His career provides examples of:

  • Badass Baritone: In Ocean's Eleven, Robin and the Seven Hoods and many more.
  • Big Brother Instinct: Martin was rather protective of Lewis during their years as a team, and specially in their early years when Lewis was barely a teenager and had a rather troubled past. Once he threw a mobster who was threatening Lewis for being Jewish into a shelf of glasses behind the bar they were sitting at.
  • Billing Displacement: The actual star of My Friend Irma and its sequel was Marie Wilson, but you'd be hard pressed to find anyone these days who knows it as anything other than the movie Dean Martin and Jerry Lewis got their big break in.
  • Book Dumb: He left school at an early age, but that didn't mean he was unintelligent. He would commit entire scripts (not just the sections where he'd be involved) to memory.
  • Christmas Songs: He recorded two Christmas albums (one for each of his labels, Capitol and Reprise); both yielded songs that remain staples of all-Christmas radio to this day.
  • Claustrophobia: He had it. He fostered a lifelong hatred for New York City, not least of all because of skyscrapers and the necessity of elevatorsnote . When he had finally made it in show business, the first penthouse he bought in Manhattan was on the third floor of a highrise so that he could use the stairs.
  • Comedic Sociopathy: A significant part of his act with Lewis.
  • Cool Old Guy: His coolness only increased with age.
  • Eloquent In My Native Tongue: He spoke only Italian until starting school and was the target of frequent ridicule for his broken English.
  • The Eponymous Show: Also The Eponymous Celebrity Roasts.
  • Gay Paree / Sarcasm Mode: "The Poor People of Paris"
  • Gentleman Thief: In Ocean's Eleven.
  • Gratuitous Italian: Played straight in that he often used Italian words and phrases. Averted in that he really did speak Italian.
  • Ho Yay: He and many of his friends weren't shy about inserting blatant homoerotic subtext into their performances to the delight of audiences. He and Jerry Lewis frequently used this gag during their time as a double act. He also did a sketch with Frank Sinatra about the two of them being matched by a computer dating service.
  • Improv: An essential part of his nightclub act with Lewis.
  • The Lancer: To whatever character Frank Sinatra was playing when they appeared in a film together.
  • Latin Lover: Without the dancing, typically.
  • The Mafia: Had various encounters with them, friendly and otherwise, while touring with Lewis.
  • Malicious Misnaming: Martin loved to do this purposefully with Lewis' last name. His favorite variations were Lucas, Loomis, Lousy and Looseleaf.
  • Neighbourhood Friendly Gangsters: His character in Robin and the Seven Hoods.
  • One of Us: He loved comic books and would send stagehands and production assistants out to buy the latest issues.
  • Playing Drunk: Became his shtick after Martin and Lewis broke up. As mentioned above, his everpresent whiskey glass was almost always filled with apple juice, both because Martin was a pro who did not want to work drunk, and because the sheer amount of alcohol his stage persona imbibed would have made multi-take scenes risky.
  • Rat Pack
  • The Roast: "The Dean Martin Celebrity Roasts"
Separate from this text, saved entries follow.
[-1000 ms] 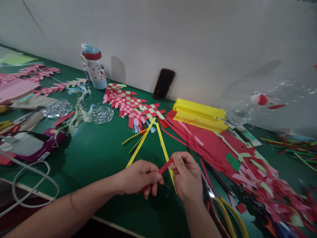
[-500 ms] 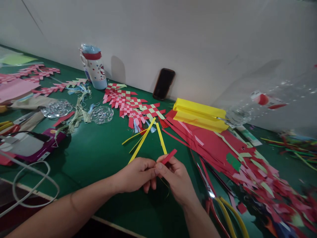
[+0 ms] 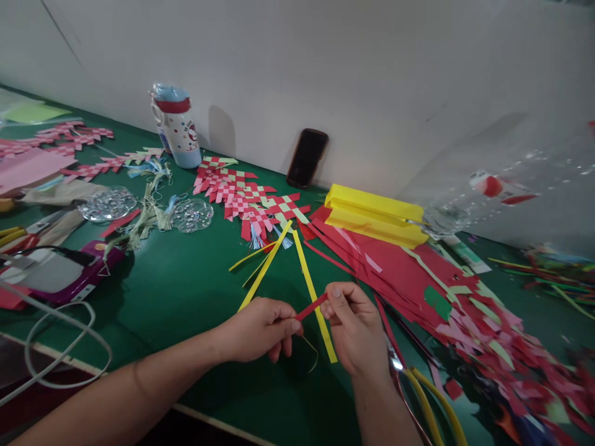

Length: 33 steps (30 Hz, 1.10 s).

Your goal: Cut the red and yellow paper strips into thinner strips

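Between my hands stretches a short red paper strip (image 3: 311, 307). My left hand (image 3: 266, 328) pinches its lower end, and my right hand (image 3: 354, 322) grips the upper end between thumb and fingers. A thin yellowish curved strand (image 3: 312, 352) hangs below my left fingertips; where it begins is hidden. Flat on the green table lie yellow paper strips: a long one (image 3: 307, 272) passes behind the red strip, and another (image 3: 269, 263) runs down behind my left hand. Scissors with yellow and red handles (image 3: 434, 402) lie by my right wrist, their blades partly covered.
Woven red, pink and pale green paper pieces (image 3: 251, 195) lie at the back. A phone (image 3: 307, 158) leans on the wall, near a bottle (image 3: 179, 127). Folded yellow paper (image 3: 376, 217), red sheets (image 3: 376, 263) and scraps (image 3: 502, 347) spread rightward. A white cable (image 3: 88, 328) loops at left.
My right hand has moved right and slightly up, away from my left, and now holds the red strip's far end. More of the red strip and the long yellow strip shows.
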Each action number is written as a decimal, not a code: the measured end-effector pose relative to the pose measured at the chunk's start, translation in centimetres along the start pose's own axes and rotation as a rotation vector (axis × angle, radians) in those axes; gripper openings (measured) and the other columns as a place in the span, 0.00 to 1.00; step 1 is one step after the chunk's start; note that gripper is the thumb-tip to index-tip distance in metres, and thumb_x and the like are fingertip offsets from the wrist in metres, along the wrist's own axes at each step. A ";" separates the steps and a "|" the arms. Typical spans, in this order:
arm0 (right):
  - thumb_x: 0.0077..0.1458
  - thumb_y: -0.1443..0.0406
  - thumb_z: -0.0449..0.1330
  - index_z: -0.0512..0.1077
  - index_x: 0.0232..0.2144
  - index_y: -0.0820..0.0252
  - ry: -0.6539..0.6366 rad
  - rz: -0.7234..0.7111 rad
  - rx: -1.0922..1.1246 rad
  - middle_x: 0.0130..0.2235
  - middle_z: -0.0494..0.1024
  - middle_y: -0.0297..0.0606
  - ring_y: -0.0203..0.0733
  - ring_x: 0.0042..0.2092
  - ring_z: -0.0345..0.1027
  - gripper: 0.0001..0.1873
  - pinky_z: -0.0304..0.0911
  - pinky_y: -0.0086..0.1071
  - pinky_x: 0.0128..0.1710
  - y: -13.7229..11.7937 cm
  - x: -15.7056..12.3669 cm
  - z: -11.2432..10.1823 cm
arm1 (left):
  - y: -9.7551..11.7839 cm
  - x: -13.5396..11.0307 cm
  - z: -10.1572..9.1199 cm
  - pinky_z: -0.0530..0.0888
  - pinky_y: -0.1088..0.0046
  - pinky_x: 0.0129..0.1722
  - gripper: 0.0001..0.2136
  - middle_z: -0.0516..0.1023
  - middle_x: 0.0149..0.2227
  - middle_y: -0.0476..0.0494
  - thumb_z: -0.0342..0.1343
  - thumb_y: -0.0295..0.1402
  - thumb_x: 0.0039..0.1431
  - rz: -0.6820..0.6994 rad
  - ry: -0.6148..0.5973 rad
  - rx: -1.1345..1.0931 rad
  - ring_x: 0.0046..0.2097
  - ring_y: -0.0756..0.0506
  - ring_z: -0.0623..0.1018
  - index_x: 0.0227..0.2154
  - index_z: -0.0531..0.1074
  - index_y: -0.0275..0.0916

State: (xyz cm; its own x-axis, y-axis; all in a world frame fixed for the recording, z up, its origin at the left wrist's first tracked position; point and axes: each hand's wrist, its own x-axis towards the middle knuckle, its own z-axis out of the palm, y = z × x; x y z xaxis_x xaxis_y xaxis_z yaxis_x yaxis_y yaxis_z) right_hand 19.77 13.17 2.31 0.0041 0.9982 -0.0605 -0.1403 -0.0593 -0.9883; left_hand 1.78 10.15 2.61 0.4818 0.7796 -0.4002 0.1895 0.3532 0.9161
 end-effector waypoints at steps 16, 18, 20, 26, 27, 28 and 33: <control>0.59 0.48 0.54 0.74 0.39 0.59 0.045 -0.089 -0.574 0.25 0.71 0.34 0.38 0.28 0.65 0.21 0.62 0.32 0.29 0.0 0.7 -0.6 | 0.2 0.5 -0.4 0.66 0.80 0.21 0.10 0.76 0.23 0.51 0.49 0.37 0.59 0.032 0.179 0.061 0.20 0.53 0.73 0.29 0.69 0.37; 0.60 0.50 0.51 0.72 0.48 0.59 0.042 -0.153 -0.778 0.34 0.77 0.40 0.42 0.33 0.70 0.24 0.65 0.34 0.34 -0.8 0.8 -1.0 | 0.2 0.6 -0.8 0.67 0.80 0.21 0.10 0.76 0.23 0.51 0.48 0.37 0.59 0.032 0.220 0.087 0.20 0.53 0.74 0.29 0.69 0.37; 0.59 0.52 0.51 0.69 0.51 0.59 0.061 -0.244 -0.965 0.43 0.78 0.45 0.46 0.40 0.72 0.25 0.66 0.37 0.39 -2.0 1.3 -2.0 | 0.3 0.6 -1.4 0.68 0.79 0.22 0.10 0.77 0.25 0.50 0.47 0.37 0.60 0.039 0.257 0.118 0.21 0.52 0.76 0.29 0.69 0.38; 0.57 0.56 0.51 0.72 0.45 0.60 -0.016 -0.265 -1.375 0.42 0.79 0.45 0.49 0.41 0.73 0.20 0.65 0.42 0.43 -4.3 2.3 -6.4 | 0.5 -0.1 -2.9 0.68 0.78 0.24 0.12 0.78 0.27 0.48 0.46 0.38 0.61 0.092 0.358 0.292 0.25 0.51 0.78 0.27 0.69 0.38; 0.57 0.56 0.51 0.73 0.44 0.60 -0.037 -0.295 -1.420 0.42 0.79 0.45 0.50 0.43 0.72 0.20 0.65 0.43 0.44 -4.0 1.9 -6.8 | 0.5 -0.2 -3.0 0.68 0.77 0.25 0.12 0.78 0.26 0.48 0.46 0.37 0.61 0.100 0.381 0.331 0.25 0.50 0.78 0.27 0.69 0.38; 0.58 0.55 0.51 0.73 0.44 0.60 -0.054 -0.332 -1.458 0.43 0.79 0.46 0.51 0.45 0.71 0.20 0.64 0.44 0.45 -3.5 1.3 -7.1 | 0.5 -0.2 -3.2 0.69 0.77 0.26 0.12 0.78 0.26 0.48 0.46 0.36 0.61 0.104 0.403 0.369 0.25 0.50 0.78 0.26 0.70 0.38; 0.61 0.57 0.48 0.73 0.46 0.53 -0.016 -0.479 -1.638 0.49 0.76 0.42 0.54 0.52 0.64 0.18 0.60 0.47 0.46 0.7 -2.5 -8.1 | 0.5 -0.1 -3.5 0.70 0.73 0.30 0.15 0.78 0.26 0.46 0.46 0.35 0.63 0.099 0.483 0.531 0.26 0.47 0.78 0.45 0.73 0.35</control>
State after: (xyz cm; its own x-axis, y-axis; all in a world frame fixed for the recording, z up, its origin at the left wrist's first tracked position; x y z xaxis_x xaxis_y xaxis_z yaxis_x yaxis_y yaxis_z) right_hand 27.70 10.54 0.68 -0.2705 0.9287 0.2536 0.9588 0.2837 -0.0162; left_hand -1.14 12.04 3.01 0.1096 0.9798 -0.1671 0.6138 0.0656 0.7867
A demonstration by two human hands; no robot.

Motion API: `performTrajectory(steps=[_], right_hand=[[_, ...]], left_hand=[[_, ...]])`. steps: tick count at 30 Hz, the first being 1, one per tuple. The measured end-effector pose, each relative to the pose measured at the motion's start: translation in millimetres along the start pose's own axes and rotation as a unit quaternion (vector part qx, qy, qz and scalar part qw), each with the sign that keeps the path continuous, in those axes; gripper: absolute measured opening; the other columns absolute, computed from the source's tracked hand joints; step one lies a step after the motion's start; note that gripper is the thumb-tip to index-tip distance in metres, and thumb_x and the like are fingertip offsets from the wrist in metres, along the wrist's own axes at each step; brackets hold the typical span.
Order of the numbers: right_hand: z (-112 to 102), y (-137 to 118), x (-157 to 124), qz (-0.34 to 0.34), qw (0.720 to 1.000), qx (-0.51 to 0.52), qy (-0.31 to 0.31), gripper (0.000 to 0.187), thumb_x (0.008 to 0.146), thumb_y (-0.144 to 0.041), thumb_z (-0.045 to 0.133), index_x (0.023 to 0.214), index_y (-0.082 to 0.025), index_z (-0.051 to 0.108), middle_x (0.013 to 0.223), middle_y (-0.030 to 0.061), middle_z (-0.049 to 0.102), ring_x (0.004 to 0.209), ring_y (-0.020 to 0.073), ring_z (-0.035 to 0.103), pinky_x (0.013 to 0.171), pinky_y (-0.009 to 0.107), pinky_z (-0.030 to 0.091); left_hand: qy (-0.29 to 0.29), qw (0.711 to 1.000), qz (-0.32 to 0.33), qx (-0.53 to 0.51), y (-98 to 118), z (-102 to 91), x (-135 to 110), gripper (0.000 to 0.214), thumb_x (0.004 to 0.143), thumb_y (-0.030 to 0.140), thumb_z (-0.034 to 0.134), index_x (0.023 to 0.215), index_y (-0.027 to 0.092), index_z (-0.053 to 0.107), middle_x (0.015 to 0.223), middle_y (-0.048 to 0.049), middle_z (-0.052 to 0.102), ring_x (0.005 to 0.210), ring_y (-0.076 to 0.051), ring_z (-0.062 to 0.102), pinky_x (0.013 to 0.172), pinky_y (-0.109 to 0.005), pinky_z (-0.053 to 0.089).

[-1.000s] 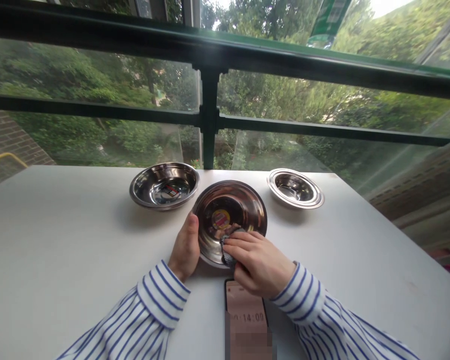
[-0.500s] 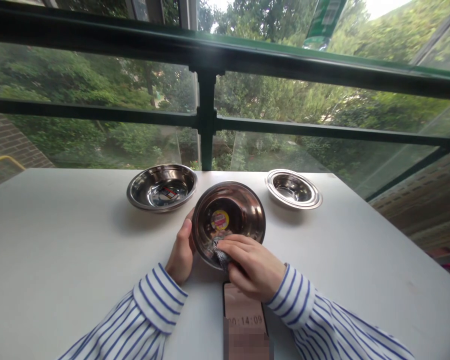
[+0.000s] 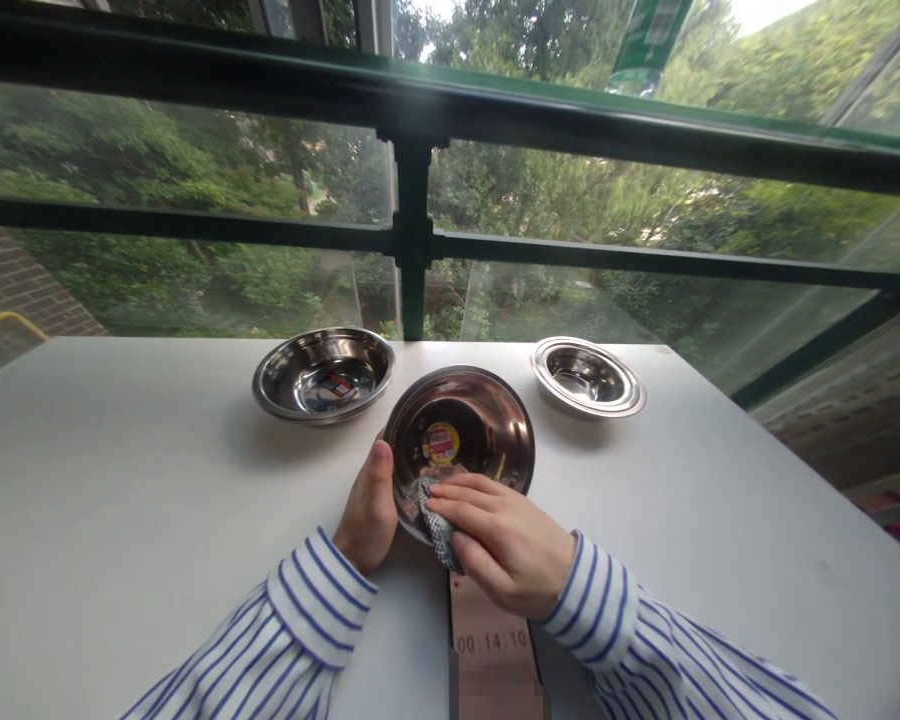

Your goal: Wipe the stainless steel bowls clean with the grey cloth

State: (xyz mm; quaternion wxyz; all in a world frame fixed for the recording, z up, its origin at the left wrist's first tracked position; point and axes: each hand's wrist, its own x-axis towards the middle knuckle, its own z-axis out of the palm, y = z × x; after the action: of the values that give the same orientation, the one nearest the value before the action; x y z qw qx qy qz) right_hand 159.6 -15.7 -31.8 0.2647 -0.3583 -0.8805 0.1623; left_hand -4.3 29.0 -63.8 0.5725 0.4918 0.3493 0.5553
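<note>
The left grip (image 3: 367,512) clasps a stainless-steel bowl (image 3: 471,428) just to its right; the right grip (image 3: 506,545) pinches a checked cloth (image 3: 438,532) against the bowl's inside, with a phone (image 3: 491,622) below that grip.

Phone (image 3: 489,632) before middle bowl (image 3: 487,430); left bowl (image 3: 319,378), right bowl (image 3: 588,380) behind.
</note>
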Motion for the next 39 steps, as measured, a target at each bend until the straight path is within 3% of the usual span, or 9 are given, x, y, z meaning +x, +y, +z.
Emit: performTrajectory(steps=[6, 16, 20, 26, 31, 33, 39], right_hand=[[-3.8, 4.5, -2.7, -0.008, 0.999, -0.028, -0.012, 0.038, 0.079, -0.016, 0.048, 0.116, -0.012, 0.056, 0.114, 0.0115, 0.062, 0.111, 0.0229, 0.051, 0.097, 0.039, 0.043], [19.1, -7.8, 14.5, -0.01, 0.998, -0.002, 0.056, 0.035, 0.085, -0.018, 0.045, 0.118, -0.011, 0.052, 0.117, 0.0135, 0.061, 0.113, 0.0231, 0.049, 0.097, 0.041, 0.044], [14.1, -9.2, 17.5, -0.007, 0.999, -0.023, 0.038, 0.032, 0.085, -0.02, 0.046, 0.115, -0.011, 0.054, 0.113, 0.0125, 0.062, 0.109, 0.0229, 0.051, 0.096, 0.039, 0.044], [-8.5, -4.4, 5.2, 0.012, 0.995, -0.087, -0.055, 0.02, 0.082, -0.016, 0.046, 0.096, -0.016, 0.061, 0.092, 0.0084, 0.068, 0.095, 0.0213, 0.058, 0.086, 0.036, 0.048], [11.3, -6.8, 13.7, -0.016, 0.997, -0.066, 0.022, 0.03, 0.087, -0.02, 0.04, 0.112, -0.011, 0.055, 0.114, 0.0133, 0.062, 0.111, 0.022, 0.053, 0.097, 0.037, 0.042], [13.3, -7.6, 15.4, -0.015, 0.997, -0.069, 0.025, 0.031, 0.088, -0.021, 0.04, 0.114, -0.01, 0.054, 0.116, 0.0136, 0.061, 0.112, 0.022, 0.052, 0.097, 0.037, 0.042], [-11.5, -4.3, 5.4, 0.045, 0.99, -0.106, -0.076, 0.018, 0.082, -0.017, 0.045, 0.088, -0.016, 0.062, 0.086, 0.0071, 0.069, 0.091, 0.0206, 0.06, 0.081, 0.035, 0.045]], left_hand=[[0.049, 0.997, 0.035, 0.039, -3.3, -0.3, 1.8, 0.058, 0.089, 0.055, 0.026, 0.122, 0.018, 0.056, 0.128, -0.0059, 0.057, 0.127, -0.023, 0.041, 0.108, -0.036, 0.029], [0.139, 0.98, 0.01, 0.145, -0.3, 2.2, -3.9, 0.062, 0.085, 0.06, 0.03, 0.106, 0.013, 0.065, 0.113, -0.0094, 0.066, 0.12, -0.025, 0.05, 0.108, -0.037, 0.029], [0.16, 0.977, -0.004, 0.137, 1.0, 2.2, -1.8, 0.065, 0.084, 0.061, 0.03, 0.109, 0.011, 0.063, 0.118, -0.011, 0.063, 0.122, -0.025, 0.048, 0.108, -0.036, 0.029], [0.143, 0.981, 0.017, 0.133, 0.6, 3.3, 0.1, 0.064, 0.087, 0.058, 0.028, 0.117, 0.011, 0.058, 0.126, -0.0093, 0.058, 0.129, -0.022, 0.039, 0.111, -0.035, 0.024], [0.144, 0.98, 0.009, 0.136, 0.9, 1.1, -2.5, 0.062, 0.087, 0.058, 0.028, 0.104, 0.013, 0.066, 0.111, -0.0081, 0.067, 0.124, -0.023, 0.046, 0.109, -0.035, 0.029], [0.141, 0.981, 0.012, 0.133, 0.3, -0.7, -2.8, 0.06, 0.087, 0.057, 0.03, 0.105, 0.013, 0.066, 0.112, -0.0078, 0.066, 0.122, -0.023, 0.047, 0.108, -0.035, 0.03], [0.139, 0.984, 0.006, 0.115, 0.4, -0.3, 0.6, 0.059, 0.087, 0.057, 0.031, 0.109, 0.013, 0.064, 0.118, -0.0077, 0.064, 0.121, -0.024, 0.048, 0.107, -0.035, 0.03]])
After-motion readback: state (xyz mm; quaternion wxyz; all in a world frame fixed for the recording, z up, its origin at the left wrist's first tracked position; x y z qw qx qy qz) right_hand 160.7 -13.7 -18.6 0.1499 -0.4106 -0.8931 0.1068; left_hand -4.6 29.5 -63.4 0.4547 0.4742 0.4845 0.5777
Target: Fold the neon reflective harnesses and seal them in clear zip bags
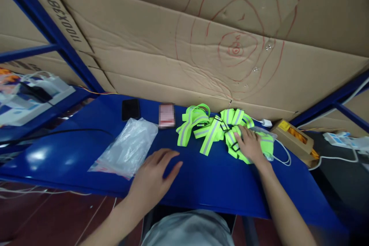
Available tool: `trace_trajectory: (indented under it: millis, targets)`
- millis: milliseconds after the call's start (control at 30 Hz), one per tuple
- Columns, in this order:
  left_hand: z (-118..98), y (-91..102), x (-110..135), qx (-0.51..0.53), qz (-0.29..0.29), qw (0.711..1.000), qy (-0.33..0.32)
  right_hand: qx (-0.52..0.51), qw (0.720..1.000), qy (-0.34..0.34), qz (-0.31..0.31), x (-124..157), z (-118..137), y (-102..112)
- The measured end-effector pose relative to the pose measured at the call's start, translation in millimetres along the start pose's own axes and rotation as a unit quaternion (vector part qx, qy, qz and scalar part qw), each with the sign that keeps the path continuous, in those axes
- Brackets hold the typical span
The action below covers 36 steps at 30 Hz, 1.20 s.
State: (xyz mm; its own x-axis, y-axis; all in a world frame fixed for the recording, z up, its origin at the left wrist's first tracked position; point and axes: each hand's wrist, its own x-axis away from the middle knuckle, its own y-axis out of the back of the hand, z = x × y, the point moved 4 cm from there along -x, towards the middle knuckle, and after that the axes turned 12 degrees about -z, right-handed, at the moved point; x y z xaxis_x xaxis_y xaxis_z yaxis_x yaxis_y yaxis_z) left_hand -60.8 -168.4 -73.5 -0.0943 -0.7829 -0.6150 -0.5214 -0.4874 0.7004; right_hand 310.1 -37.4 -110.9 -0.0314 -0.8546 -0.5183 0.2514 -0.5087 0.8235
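Note:
My left hand (pixel 154 173) hovers over the blue table, fingers loosely bent and thumb apart, holding nothing. It is nearest to a stack of clear plastic bags (pixel 129 146), just to its left. My right hand (pixel 249 144) rests on a bundle of neon-yellow reflective straps (pixel 234 142), its fingers spread over it. Left of that bundle lie more reflective straps (pixel 213 134) with grey stripes and black buckles, and another looped strap (pixel 194 119). Under and right of my right hand, part of the yellow material is in a clear plastic bag (pixel 268 140).
A black flat object (pixel 130 109) and a pixelated pink box (pixel 167 115) lie along the back of the blue table (pixel 198 184). On the right are an open-windowed carton (pixel 296 142) and a white cable (pixel 285 153). A cardboard wall (pixel 144 57) with red rings stands behind.

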Motion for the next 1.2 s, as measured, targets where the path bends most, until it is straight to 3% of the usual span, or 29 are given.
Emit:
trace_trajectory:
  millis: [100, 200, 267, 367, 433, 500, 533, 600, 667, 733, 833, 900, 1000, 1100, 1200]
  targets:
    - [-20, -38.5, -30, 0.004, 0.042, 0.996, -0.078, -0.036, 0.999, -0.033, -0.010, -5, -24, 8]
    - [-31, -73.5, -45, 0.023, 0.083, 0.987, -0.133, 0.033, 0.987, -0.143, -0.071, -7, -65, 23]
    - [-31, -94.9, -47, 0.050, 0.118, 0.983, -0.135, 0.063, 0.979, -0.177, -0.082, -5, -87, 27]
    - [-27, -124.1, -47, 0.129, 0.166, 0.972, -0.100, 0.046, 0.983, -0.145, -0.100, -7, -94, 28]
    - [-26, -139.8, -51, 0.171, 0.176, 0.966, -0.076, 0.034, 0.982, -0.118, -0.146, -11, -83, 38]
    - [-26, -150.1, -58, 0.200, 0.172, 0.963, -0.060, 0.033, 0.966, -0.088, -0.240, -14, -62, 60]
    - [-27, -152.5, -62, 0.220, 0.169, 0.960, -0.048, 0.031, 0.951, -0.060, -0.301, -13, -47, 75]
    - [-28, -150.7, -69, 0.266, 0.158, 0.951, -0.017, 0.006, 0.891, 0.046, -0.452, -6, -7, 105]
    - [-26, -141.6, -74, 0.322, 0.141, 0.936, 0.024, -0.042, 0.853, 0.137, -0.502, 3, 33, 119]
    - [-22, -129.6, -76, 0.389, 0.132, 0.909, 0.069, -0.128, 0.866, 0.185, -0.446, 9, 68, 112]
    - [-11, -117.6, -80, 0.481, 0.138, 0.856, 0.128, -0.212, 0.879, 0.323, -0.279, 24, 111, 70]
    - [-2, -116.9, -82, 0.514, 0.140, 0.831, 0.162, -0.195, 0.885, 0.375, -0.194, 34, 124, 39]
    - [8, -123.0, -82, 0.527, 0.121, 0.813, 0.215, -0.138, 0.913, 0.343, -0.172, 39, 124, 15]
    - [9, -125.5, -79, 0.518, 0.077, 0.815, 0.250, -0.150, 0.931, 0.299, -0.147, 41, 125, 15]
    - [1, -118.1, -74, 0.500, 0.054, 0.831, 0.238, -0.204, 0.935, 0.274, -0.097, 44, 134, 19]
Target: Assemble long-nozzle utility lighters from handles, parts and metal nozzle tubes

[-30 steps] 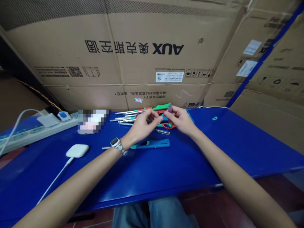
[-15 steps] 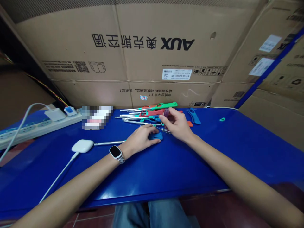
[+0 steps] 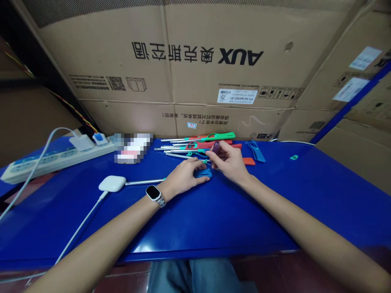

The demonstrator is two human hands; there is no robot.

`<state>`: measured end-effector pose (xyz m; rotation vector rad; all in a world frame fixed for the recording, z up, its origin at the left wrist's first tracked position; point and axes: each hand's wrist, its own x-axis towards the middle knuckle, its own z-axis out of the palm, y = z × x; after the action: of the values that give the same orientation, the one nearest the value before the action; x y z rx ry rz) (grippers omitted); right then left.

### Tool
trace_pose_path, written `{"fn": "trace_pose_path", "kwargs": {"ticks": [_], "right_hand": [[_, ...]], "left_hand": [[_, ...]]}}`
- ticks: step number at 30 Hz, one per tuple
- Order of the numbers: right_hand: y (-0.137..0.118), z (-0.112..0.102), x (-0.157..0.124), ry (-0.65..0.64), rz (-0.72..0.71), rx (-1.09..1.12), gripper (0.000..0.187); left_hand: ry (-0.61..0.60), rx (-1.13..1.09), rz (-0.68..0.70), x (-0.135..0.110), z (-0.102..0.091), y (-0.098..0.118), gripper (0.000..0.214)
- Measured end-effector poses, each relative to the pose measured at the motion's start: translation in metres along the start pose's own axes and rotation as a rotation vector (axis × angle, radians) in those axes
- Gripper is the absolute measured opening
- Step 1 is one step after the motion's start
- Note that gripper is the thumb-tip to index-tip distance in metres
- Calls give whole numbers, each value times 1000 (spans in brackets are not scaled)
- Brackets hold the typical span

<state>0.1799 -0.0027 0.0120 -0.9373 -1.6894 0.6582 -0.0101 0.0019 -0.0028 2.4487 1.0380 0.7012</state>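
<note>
My left hand (image 3: 185, 178), a watch on its wrist, lies closed over the blue handle of a long-nozzle lighter (image 3: 203, 173) on the blue table (image 3: 214, 211); its metal tube (image 3: 143, 182) sticks out to the left. My right hand (image 3: 230, 160) is just to the right, fingers pinched round a small purple piece (image 3: 215, 147) held above the lighter's handle. Behind both hands lies a heap of similar lighters (image 3: 198, 143) with red, green and teal handles.
A white charger puck (image 3: 112, 183) with its cable lies left of my left hand. A power strip (image 3: 58, 158) runs along the far left. Loose blue (image 3: 257, 150), orange (image 3: 249, 161) and teal (image 3: 293, 157) plastic parts lie to the right. Cardboard boxes (image 3: 195, 69) wall the back.
My left hand dropped from a raised pinch onto the blue lighter's handle and has stayed there. My right hand lowered slightly with the purple piece. The view shifted, so the scene sits further right.
</note>
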Motion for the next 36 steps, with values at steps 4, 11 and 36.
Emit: {"fn": "trace_pose_path", "kwargs": {"ticks": [4, 11, 36], "right_hand": [[-1, -1, -2, -15, 1, 2, 32], [-10, 0, 2, 66, 122, 210, 42], [-11, -23, 8, -332, 274, 361, 40]], "left_hand": [[-6, 3, -2, 1, -1, 1, 32], [0, -29, 2, 1, -1, 1, 32], [-4, 9, 7, -2, -1, 0, 28]]}}
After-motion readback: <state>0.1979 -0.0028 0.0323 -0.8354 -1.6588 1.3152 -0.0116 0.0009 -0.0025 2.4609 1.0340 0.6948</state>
  • Screw the Rules, I Have Connections!: His most important connection was probably Frank Sinatra.
  • Smoking Is Cool
  • Smoking Is Glamorous
  • Stage Names: First "Dino Martini," then, at his bandleader's suggestion, Dean Martin.
  • Straight Man: To Jerry Lewis when they were an act.
  • Throw It In: He had it written into his contract that he wouldn't have to reshoot anything on his eponymous variety show, meaning that bloopers had to be left in for each episode to meet its allotted running time.
  • Urban Legend Love Life: He cheated on his first wife with multiple women, but he was absolutely faithful to Jeanne, his second wife. While his public persona was that of a drunken playboy and he flirted outrageously with his female costars, he was always home in time for dinner with his family. If he was on the road, he'd be the first to go to his hotel room while his friends, namely Frank Sinatra, partied well into the night.
  • Vanity License Plate: "DRUNKY"
  • Variety Show: The Dean Martin Show and Colgate Comedy Hour.